Option two — you have a starter culture. Today there is a wide range to choose from; you can make yogurt or kefir to your taste. You simply add a powder that contains lactic acid bacteria to the milk and wait for it to sour. This, by the way, can be done not only with a starter culture but also with ready-made store-bought fermented dairy products. But about this — in the next posts.

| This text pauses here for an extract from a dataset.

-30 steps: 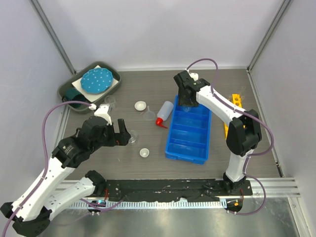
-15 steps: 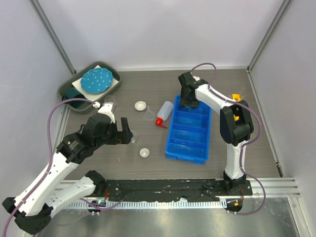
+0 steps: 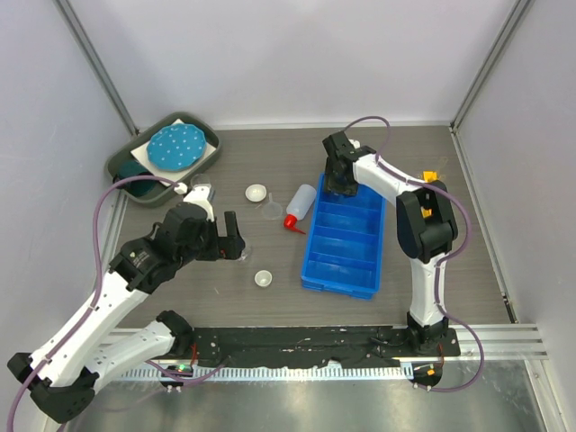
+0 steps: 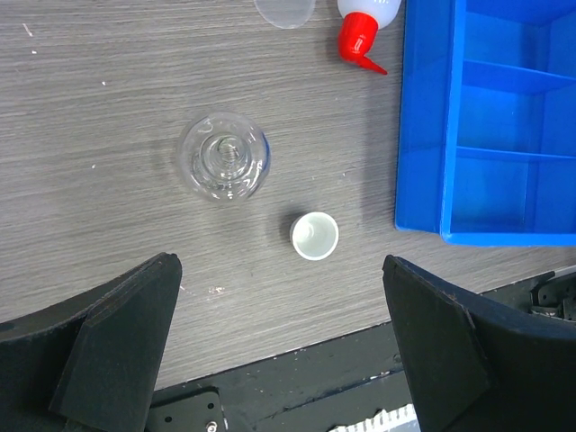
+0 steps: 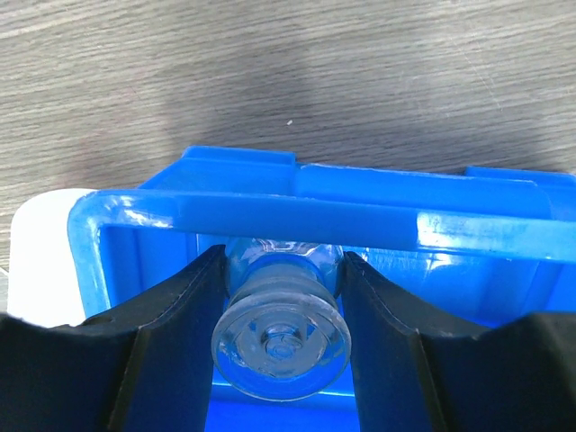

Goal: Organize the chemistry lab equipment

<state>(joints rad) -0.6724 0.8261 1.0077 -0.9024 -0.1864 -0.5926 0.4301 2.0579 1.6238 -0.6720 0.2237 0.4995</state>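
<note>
My left gripper (image 3: 232,236) is open above the table; in its wrist view (image 4: 279,263) the jaws stand wide apart and empty. A clear glass flask (image 4: 224,157) and a small white dish (image 4: 314,236) stand on the table just beyond them. My right gripper (image 3: 337,184) is shut on a clear glass flask (image 5: 281,337), held at the far end of the blue divided bin (image 3: 346,252), whose rim (image 5: 360,220) is right in front of it. The red-capped bottle (image 3: 301,206) lies left of the bin. The yellow rack (image 3: 433,183) is mostly hidden by the right arm.
A second white dish (image 3: 257,193) and a clear funnel (image 3: 273,211) sit near the bottle. A small beaker (image 3: 201,187) stands by my left arm. The dark green tray (image 3: 162,148) with the dotted disc is at the back left. The black base rail runs along the near edge.
My left gripper has moved right, toward the flask and the white dish. My right gripper, still holding its flask, has shifted slightly at the bin's far end while its elbow swung in.
</note>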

And now we recall, why store-bought milk can last so long — it has undergone heat treatment. Lactic acid bacteria — gentle and vulnerable creatures — most of them will die already at 50-60°C. Not so for bacteria that can form spores and survive pasteurization — a kind of great flood on a local scale — if you built an ark — a liter of milk is yours!

So what happens when we try at home to make home-brewed sour milk from pasteurized milk? Lactic acid bacteria lie dead on their bellies, while their adventurous colleagues eagerly hatch from spores and multiply vigorously! And it’s good if they don’t produce toxins or carry antibiotic resistance genes!

If this milk is long-lasting, it will probably stand a bit longer. However, due to the microbial saturation of the air of your kitchen, the fridge, the dishes and yourselves, sooner or later something will fall in and germinate. Will it be exactly these useful and desirable lactic acid bacteria? There is a probability, of course, but, admit it, it’s not that high. Therefore, if you want to sour something yourself, it is worth using a starter culture.

Speaking of homemade milk — if you overheat it, then, of course, lactic acid bacteria will also die. So in that case you should also settle them there somehow — a starter culture, sour cream, or yogurt will be perfect.

If you’ve lost a bit of appetite for drinking such home-brewed stuff, let’s move on to pancakes.

Thermal processing of food has saved us from food poisoning for quite some time — disease-causing bacteria cannot withstand a meeting with a frying pan, as well as most of their temperature-sensitive life processes that have a protein nature. However, there are a number of thermostable toxins, such as thermostable enterotoxin of Escherichia coli or Salmonella, which cause diarrhea and gastroenteritis. Therefore, it is safer to throw such milk away than to play roulette. It’s more pleasant to win in gambling :)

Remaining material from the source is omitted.